WORK INSTRUCTIONS:
Copy the full listing, changing nothing.

COLLECTED MATERIAL:
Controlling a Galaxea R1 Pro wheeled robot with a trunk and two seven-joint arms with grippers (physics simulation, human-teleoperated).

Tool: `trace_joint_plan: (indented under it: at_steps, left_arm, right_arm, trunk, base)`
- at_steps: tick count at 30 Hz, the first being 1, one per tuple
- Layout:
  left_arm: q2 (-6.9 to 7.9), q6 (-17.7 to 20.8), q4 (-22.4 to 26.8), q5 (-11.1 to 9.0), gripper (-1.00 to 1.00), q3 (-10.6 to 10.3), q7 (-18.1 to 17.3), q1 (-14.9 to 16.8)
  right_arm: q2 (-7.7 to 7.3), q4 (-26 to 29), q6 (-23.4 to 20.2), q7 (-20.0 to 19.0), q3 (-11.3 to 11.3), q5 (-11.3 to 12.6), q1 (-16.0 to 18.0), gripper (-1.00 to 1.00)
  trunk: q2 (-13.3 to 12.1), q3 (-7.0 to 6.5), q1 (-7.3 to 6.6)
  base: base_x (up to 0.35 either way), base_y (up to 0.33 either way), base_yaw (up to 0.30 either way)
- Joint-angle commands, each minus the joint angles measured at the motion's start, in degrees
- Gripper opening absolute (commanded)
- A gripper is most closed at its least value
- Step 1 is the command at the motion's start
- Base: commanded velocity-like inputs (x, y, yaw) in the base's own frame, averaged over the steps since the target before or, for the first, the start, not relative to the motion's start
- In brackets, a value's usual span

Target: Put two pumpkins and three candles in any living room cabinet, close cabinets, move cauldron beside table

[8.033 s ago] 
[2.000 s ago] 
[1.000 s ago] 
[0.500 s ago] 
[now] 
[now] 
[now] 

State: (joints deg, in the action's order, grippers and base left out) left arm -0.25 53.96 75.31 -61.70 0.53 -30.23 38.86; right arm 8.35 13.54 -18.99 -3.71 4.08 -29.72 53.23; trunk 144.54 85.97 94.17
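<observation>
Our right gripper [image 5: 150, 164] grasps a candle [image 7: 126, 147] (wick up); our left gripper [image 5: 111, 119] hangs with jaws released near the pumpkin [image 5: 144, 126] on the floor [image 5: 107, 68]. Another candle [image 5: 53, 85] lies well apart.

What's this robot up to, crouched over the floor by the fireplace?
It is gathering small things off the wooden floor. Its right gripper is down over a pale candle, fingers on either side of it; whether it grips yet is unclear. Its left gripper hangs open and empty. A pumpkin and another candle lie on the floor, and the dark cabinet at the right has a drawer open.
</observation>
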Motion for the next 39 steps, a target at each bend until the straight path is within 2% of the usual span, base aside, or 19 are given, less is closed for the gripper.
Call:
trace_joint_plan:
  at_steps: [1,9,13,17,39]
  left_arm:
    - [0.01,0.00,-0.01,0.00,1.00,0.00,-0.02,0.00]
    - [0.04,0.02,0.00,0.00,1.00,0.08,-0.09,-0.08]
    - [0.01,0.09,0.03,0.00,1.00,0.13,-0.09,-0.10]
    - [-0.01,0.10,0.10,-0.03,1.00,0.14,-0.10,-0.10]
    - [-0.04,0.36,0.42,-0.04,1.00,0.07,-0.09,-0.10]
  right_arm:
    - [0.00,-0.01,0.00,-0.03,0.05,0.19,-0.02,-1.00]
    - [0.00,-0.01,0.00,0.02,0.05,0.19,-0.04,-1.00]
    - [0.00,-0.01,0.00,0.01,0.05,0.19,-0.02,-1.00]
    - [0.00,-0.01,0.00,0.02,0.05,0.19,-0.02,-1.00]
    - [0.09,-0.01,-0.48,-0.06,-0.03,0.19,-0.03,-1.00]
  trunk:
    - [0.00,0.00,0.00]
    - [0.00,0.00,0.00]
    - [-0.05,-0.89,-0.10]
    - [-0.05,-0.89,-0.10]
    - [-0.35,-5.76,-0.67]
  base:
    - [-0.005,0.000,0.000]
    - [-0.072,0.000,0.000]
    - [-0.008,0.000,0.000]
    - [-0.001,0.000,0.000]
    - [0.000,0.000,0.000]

YOUR RESPONSE:
Controlling a Galaxea R1 Pro wheeled robot with a trunk and two seven-joint arms with grippers (physics simulation, human-teleoperated).

Tool: `trace_joint_plan: (indented under it: at_steps, left_arm, right_arm, trunk, base)`
- at_steps: tick count at 30 Hz, the first being 1, one per tuple
- Layout:
  left_arm: q2 (-6.9 to 7.9), q6 (-17.7 to 20.8), q4 (-22.4 to 26.8), q5 (-11.1 to 9.0), gripper (-1.00 to 1.00), q3 (-10.6 to 10.3), q7 (-18.1 to 17.3), q1 (-14.9 to 16.8)
  right_arm: q2 (-7.7 to 7.3), q4 (-26 to 29), q6 (-23.4 to 20.2), q7 (-20.0 to 19.0), q3 (-11.3 to 11.3), q5 (-11.3 to 12.6), q1 (-16.0 to 18.0), gripper (-1.00 to 1.00)
  trunk: q2 (-13.3 to 12.1), q3 (-7.0 to 6.5), q1 (-7.3 to 6.6)
  base: base_x (up to 0.35 either way), base_y (up to 0.33 either way), base_yaw (up to 0.30 either way)
- Joint-angle commands, each minus the joint angles measured at the motion's start, in degrees
- Gripper opening absolute (commanded)
- A gripper is most closed at its least value
- Step 1 is the command at the motion's start
- Base: commanded velocity-like inputs (x, y, yaw) in the base's own frame, averaged over the steps since the target before or, for the first, the start, not relative to the motion's start
- In brackets, a value's usual span

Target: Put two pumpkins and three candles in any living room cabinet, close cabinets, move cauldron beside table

[8.033 s ago] 
[2.000 s ago] 
[1.000 s ago] 
[0.500 s ago] 
[now] 
[now] 
[now] 

State: (joints deg, in the action's order, grippers and base left out) left arm -0.25 53.96 75.31 -61.70 0.53 -30.23 38.86; right arm 8.35 13.54 -18.99 -3.71 4.08 -29.72 53.23; trunk 144.54 85.97 94.17
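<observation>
Our right gripper [image 5: 150, 164] grasps a candle [image 7: 126, 147] (wick up); our left gripper [image 5: 111, 119] hangs with jaws released near the pumpkin [image 5: 144, 126] on the floor [image 5: 107, 68]. Another candle [image 5: 53, 85] lies well apart.

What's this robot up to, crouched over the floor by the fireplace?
It is gathering small things off the wooden floor. Its right gripper is down over a pale candle, fingers on either side of it; whether it grips yet is unclear. Its left gripper hangs open and empty. A pumpkin and another candle lie on the floor, and the dark cabinet at the right has a drawer open.
</observation>
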Motion for the next 39 steps, a target at each bend until the straight path is within 2% of the usual span, base aside, or 19 are given, less is closed for the gripper.
Call:
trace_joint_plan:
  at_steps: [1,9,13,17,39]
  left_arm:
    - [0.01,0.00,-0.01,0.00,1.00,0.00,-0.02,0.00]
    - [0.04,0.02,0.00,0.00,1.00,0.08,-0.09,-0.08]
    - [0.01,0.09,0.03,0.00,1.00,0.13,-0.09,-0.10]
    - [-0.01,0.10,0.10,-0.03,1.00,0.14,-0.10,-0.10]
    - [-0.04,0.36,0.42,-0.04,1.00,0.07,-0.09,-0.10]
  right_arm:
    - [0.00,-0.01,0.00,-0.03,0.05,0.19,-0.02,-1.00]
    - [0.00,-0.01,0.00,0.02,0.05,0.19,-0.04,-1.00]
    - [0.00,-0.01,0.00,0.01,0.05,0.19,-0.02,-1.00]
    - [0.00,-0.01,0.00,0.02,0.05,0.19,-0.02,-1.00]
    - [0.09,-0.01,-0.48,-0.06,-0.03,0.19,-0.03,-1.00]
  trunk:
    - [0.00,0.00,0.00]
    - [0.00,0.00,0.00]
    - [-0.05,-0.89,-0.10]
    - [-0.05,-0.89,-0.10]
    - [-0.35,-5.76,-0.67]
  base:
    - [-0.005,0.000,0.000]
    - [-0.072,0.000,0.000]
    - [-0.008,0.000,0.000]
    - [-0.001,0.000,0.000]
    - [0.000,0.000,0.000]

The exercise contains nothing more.